Hydroboost braking problem- sticking..

cartel

New Member
Joined
Nov 27, 2016
got elliotts Hydroboost assy and put a wilwood dual master - have a prop valve to rear but fully open- 1" master.

this is all brand new with 13" wilwood 6 piston fronts and 12" rears

have about 50 miles on the car- brakes were fine until today-- like day 5 of test drives- as working transmission bugs out of it with WOT shifting- so havent driven it hard yet - today was the first time really on it to test shifting

came back from a 5 minute run and the front brakes were smoking - the pedal was extremely hard and the front brakes were on so much that it took 15 psi boost to move the car- put it in neutral and we couldnt roll it -
had to unbolt the master from HB setup to release the pressure so we could roll the car-

is there anything in the master or the rest of the setup that can cause this or is it simply a defective HB assy?

before this the car rolled easily and there was no drag on the pedal that would cause the brakes to hang up
 
got a reply from Elliott and he thinks that the fluid in the wilwood master is too full and is expanding from heat and causing the hydroboost to prevent releasing the push rod.

i took the lid off earlier and its a good 3/4" below the lip of the master, but that is likely touching the rubber seal on the lid- so i doubt much room to expand- pretty lame if the wilwood master is sealed so tight that it causes the brakes to lock on- - i will take some fluid out and see if that makes a difference.
 
I had a problem on a stock reman hydroboost unit I got from autozone with the original master cylinder!
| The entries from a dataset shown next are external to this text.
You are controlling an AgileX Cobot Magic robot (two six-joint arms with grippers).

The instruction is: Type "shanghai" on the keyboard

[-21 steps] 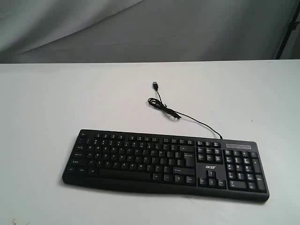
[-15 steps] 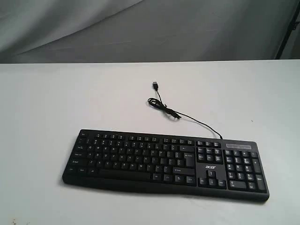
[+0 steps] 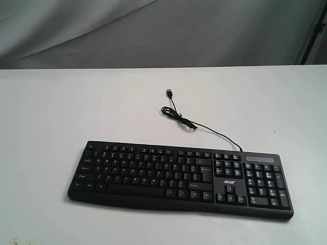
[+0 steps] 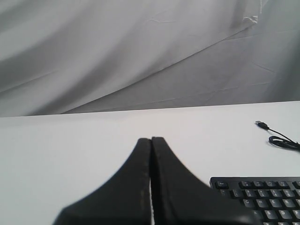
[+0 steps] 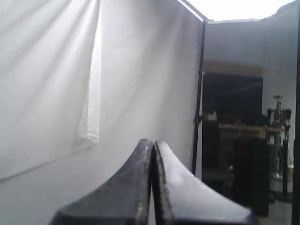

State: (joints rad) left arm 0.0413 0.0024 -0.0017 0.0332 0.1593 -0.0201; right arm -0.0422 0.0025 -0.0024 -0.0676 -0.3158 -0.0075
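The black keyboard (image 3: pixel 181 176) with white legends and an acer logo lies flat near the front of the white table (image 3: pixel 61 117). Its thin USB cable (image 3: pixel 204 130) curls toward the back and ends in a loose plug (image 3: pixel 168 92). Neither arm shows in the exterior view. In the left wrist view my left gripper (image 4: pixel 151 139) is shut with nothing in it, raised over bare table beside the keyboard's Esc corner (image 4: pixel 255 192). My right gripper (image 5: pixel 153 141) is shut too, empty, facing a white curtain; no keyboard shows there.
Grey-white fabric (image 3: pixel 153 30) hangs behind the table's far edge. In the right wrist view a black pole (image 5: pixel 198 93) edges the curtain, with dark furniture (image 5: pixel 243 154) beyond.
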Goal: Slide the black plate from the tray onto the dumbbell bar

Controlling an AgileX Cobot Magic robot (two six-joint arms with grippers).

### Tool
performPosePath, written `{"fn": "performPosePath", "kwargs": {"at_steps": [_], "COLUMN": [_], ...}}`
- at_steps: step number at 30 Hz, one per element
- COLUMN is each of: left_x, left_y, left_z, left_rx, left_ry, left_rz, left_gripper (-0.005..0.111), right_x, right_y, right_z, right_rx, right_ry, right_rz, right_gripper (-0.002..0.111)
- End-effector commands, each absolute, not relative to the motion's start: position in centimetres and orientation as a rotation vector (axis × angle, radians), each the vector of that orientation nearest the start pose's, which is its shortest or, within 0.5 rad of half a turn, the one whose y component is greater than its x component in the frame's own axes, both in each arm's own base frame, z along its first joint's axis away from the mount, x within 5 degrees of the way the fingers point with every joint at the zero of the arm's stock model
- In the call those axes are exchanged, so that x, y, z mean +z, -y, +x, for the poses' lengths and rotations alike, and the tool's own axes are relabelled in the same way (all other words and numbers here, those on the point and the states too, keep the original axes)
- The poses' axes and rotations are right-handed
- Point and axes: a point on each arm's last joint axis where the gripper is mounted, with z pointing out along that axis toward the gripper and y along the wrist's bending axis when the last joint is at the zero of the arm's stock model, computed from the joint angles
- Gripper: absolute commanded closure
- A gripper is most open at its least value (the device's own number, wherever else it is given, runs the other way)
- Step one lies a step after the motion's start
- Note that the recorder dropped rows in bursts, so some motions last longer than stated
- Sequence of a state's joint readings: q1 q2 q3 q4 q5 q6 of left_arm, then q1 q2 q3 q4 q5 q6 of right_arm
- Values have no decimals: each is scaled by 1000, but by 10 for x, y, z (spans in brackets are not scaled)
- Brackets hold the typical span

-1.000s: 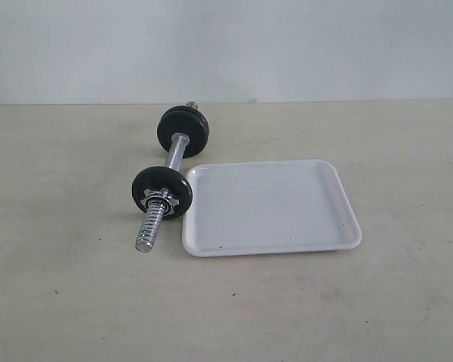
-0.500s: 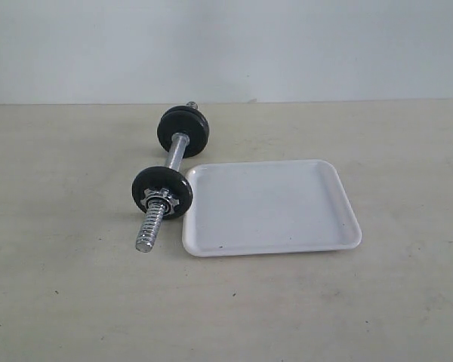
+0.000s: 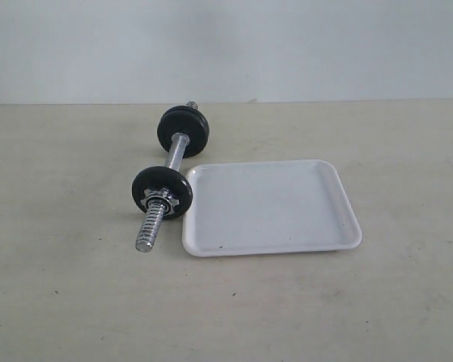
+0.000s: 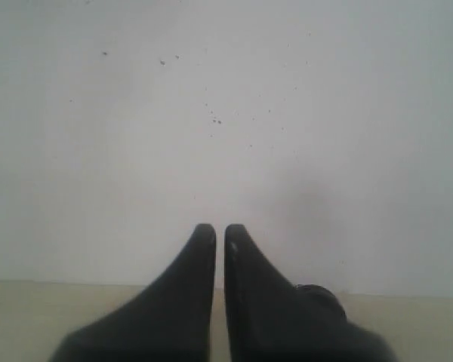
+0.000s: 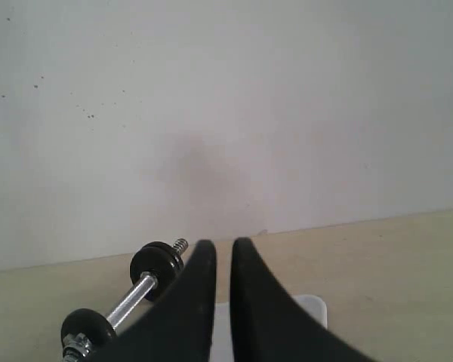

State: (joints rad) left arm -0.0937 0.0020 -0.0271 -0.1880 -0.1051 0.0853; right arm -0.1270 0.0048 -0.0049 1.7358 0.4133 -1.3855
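The white tray [image 3: 340,226] lies flat on the table with nothing in it; no black plate shows on it. Just left of it lies the dumbbell bar [image 3: 177,149], running from far to near. Black discs sit on both ends: a thick pair at the far end [image 3: 183,130] and one behind a chrome collar near the front [image 3: 162,192], with bare thread [image 3: 149,226] sticking out. Neither gripper appears in the exterior view. My left gripper [image 4: 220,230] is shut, empty, facing the wall. My right gripper [image 5: 223,245] is shut, empty, above the tray [image 5: 311,305], with the bar [image 5: 128,296] beside it.
A beige tabletop [image 3: 60,286] stretches around the tray and bar. A plain pale wall [image 3: 287,45] stands behind the table's far edge.
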Motion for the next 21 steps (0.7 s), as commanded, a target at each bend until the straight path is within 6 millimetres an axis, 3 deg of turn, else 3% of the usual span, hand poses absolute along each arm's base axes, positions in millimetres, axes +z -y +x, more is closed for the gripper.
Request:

Separate the master and put a average size washer on both side and try that
 
Also make sure, if the rod on the hydroboost to pedal is adjustable, it isn't too long or binding. Another issue could be an obstruction or improperly routed return line or a kink. Post pic
 
I agree with elky. The pedal pushrod may be too long.
How much does the pedal move with light pressure and the Engine off brakes at room temperature?

Should have some play in it.
 
pedal has play..
brakes have no drag .can push car easily when cold.
there's probably 4 hours running time spread out.

I have the PSC hb reservoir and braided lines
 
pedal has play..
brakes have no drag .can push car easily when cold.
there's probably 4 hours running time spread out.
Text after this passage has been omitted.